··· DATASET SECTION ···
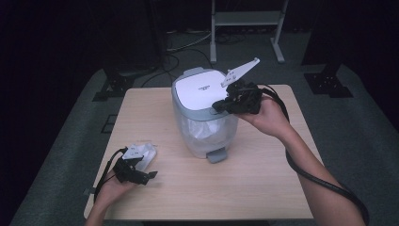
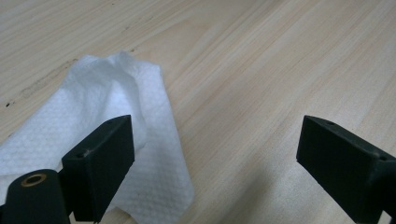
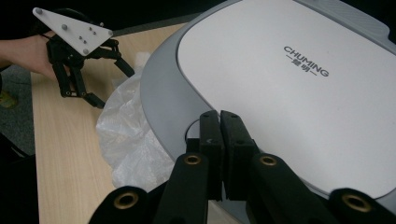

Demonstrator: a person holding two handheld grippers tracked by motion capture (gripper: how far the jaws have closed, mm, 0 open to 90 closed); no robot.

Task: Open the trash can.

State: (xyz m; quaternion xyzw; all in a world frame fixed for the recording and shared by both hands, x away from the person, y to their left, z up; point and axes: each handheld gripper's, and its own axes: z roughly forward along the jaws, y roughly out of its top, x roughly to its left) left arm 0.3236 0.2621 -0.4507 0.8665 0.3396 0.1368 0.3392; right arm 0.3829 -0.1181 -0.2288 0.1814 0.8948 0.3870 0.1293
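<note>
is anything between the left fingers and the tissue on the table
Nothing visible. The left gripper is open, with the white tissue lying flat on the table right by one of its fingers.

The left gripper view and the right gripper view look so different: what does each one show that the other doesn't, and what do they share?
Left gripper view alone: its own tongs standing open, with a white paper towel lying flat beside one jaw.

Right gripper view alone: its own tongs shut, at the grey rim of a bin's white lid, a clear bag hanging below, and the other hand farther off.

Both: the pale wooden table.
</note>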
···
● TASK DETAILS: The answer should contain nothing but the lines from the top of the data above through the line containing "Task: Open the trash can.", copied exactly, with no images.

● TASK RESULT:
Demonstrator: a person holding two handheld grippers tracked by motion capture (gripper: how far the jaws have closed, mm, 0 open to 90 closed); no robot.

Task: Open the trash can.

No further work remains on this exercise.